Phil LoPiccolo, Editor-In-Chief
As the limits to continued CMOS scaling loom larger, designers are increasingly turning to multi-chip packages as a means to enhance system performance without fitting ever more devices on a single chip. To connect multiple chips in stacked-die packages, wire bonds are typically made from the edges of the chips to the substrate, but this approach still presents latency, bandwidth, and power problems, because of growing circuit density and complexity, and the resulting increased signal traffic on the interconnects.
At a recent SEMI breakfast forum, Craig Keast, head of the Advanced Silicon Technology Group and director of operations for the Microelectronics Laboratory at MIT’s Lincoln Laboratory, discussed several novel technologies for creating stacked chips that are more truly 3D-and consequently more efficient-by making multilevel connections right through the active circuitry. These techniques serve as potential solutions not only to improve system speed, increase bandwidth, and decrease power consumption, he claimed, but also to enhance mixed-material system integration and exploit best-of-breed process technologies for a range of semiconductor devices.

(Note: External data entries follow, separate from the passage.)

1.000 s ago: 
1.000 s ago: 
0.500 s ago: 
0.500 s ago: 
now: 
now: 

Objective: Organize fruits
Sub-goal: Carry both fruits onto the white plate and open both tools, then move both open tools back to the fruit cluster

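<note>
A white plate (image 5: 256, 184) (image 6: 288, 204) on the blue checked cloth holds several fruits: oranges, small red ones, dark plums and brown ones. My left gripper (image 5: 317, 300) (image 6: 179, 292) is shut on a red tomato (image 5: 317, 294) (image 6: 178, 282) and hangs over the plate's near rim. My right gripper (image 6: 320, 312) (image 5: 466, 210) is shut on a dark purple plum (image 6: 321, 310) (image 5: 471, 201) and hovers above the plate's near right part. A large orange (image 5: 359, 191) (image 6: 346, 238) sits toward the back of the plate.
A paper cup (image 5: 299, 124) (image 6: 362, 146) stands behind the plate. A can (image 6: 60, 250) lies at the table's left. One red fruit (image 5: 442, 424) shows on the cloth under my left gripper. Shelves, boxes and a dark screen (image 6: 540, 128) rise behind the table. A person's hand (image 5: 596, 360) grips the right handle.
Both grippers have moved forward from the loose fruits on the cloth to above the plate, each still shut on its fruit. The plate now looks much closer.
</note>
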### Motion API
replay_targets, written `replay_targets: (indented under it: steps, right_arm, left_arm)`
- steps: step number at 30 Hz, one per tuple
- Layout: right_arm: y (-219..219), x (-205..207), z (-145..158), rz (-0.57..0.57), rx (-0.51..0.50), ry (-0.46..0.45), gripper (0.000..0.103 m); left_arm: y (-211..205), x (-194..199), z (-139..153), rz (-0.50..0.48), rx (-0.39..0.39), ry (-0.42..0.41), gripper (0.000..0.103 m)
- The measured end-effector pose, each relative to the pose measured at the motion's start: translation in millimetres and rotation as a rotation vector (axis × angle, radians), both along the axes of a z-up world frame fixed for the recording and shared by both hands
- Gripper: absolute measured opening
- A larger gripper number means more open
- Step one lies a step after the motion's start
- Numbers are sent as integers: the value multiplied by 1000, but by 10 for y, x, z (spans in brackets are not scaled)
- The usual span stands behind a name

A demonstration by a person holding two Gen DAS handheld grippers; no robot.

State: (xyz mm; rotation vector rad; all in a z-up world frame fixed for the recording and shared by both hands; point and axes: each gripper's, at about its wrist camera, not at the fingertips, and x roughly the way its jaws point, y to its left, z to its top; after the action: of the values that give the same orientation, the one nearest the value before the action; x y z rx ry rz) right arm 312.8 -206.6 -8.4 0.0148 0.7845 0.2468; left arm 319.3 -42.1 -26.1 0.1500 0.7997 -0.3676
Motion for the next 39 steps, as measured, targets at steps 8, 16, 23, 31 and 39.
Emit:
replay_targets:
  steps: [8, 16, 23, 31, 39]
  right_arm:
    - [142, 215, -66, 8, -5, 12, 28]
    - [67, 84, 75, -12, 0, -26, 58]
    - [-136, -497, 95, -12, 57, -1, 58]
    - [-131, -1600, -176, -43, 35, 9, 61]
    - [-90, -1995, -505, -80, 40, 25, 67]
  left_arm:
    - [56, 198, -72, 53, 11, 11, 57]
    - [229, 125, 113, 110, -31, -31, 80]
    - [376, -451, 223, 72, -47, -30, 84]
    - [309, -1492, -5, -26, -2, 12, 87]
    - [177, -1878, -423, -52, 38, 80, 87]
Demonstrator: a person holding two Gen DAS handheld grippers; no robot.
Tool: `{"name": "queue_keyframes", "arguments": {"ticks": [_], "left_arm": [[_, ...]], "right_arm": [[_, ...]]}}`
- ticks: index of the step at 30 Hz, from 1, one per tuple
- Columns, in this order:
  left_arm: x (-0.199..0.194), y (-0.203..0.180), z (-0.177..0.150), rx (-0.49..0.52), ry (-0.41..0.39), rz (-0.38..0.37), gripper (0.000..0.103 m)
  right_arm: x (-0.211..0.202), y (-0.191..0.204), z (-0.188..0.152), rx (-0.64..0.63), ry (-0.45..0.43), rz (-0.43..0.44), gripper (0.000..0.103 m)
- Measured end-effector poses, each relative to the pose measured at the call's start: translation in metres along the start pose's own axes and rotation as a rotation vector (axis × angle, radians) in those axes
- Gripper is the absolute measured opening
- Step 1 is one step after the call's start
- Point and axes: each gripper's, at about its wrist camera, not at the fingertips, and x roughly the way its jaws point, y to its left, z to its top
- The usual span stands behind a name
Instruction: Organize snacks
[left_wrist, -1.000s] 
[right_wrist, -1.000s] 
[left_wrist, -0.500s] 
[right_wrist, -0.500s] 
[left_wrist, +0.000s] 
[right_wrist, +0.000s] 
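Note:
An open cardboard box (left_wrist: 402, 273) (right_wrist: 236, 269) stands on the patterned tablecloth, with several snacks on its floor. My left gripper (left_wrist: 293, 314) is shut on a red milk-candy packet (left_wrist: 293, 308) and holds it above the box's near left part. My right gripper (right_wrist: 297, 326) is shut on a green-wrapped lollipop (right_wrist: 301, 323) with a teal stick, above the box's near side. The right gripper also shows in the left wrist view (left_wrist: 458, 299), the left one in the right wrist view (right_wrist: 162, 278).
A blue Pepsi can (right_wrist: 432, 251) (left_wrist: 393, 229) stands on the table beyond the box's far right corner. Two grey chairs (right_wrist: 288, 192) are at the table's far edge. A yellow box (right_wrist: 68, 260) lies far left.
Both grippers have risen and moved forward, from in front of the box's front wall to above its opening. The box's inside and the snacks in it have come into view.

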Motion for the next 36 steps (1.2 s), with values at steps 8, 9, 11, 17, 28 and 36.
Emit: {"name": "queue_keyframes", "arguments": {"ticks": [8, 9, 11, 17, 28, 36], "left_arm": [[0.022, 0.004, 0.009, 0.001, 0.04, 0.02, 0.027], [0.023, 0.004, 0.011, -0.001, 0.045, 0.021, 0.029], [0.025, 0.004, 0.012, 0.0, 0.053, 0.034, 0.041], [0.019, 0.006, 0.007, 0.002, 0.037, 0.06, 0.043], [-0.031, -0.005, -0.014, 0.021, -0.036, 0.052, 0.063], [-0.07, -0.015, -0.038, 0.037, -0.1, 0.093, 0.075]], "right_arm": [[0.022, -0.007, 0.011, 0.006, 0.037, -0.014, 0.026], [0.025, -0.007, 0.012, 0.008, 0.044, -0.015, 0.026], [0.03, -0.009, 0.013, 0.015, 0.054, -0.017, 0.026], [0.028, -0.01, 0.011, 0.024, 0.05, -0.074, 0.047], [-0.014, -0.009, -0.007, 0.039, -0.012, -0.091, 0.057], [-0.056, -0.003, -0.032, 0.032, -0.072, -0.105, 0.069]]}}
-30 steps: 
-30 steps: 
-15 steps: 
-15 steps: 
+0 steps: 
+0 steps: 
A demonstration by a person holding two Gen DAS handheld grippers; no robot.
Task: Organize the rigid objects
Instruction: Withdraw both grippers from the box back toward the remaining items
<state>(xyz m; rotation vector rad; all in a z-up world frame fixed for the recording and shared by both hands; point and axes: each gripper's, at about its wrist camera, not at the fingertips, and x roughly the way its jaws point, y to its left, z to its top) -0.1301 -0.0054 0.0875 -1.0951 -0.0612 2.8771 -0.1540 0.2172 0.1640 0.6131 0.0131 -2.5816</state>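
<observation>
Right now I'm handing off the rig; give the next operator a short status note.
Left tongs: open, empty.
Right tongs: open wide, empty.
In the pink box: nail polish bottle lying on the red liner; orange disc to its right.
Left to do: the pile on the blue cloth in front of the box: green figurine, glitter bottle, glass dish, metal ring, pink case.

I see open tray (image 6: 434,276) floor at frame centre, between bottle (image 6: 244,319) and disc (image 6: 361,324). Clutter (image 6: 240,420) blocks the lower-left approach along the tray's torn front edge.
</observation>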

Describing the basic interconnect challenge, Keast noted that in traditional integrated circuits-in which multiple layers of metal interconnect are stacked on top of a single 2D layer of active circuitry-the wiring delays of global interconnects mount as device densities increase with continued scaling. Today’s high-end processors still typically run at 3.5-3.7GHz, instead of the 6GHz projected by the 2003 ITRS, Keast noted, because gate oxide scaling limitations and associated current leakage issues have hindered performance scaling.
While high-κ dielectrics and metal gates might speed up single-chip processors, wiring delays in multi-chip packages would still hinder performance. True 3D integration would avoid these delays, Keast explained, because the circle of contact a signal can reach in a 2D chip design becomes a sphere of contact in a 3D chip design, thereby dramatically increasing the number of devices that can be accessed in a single clock cycle.
Moving to 3D integration could also reduce power consumption. Keast showed that in a 90nm-node IBM microprocessor with wire lengths of up to approximately 15mm, more than 50% of the active switching power consumed by the processor was going into driving the interconnects, and >90% of that power was being consumed by the 10% longest wires. “By going to a 3D architecture, we can fold the chip onto itself, shorten the wire lengths, and have a dramatic impact not only on performance but also in reducing the power consumption,” he said.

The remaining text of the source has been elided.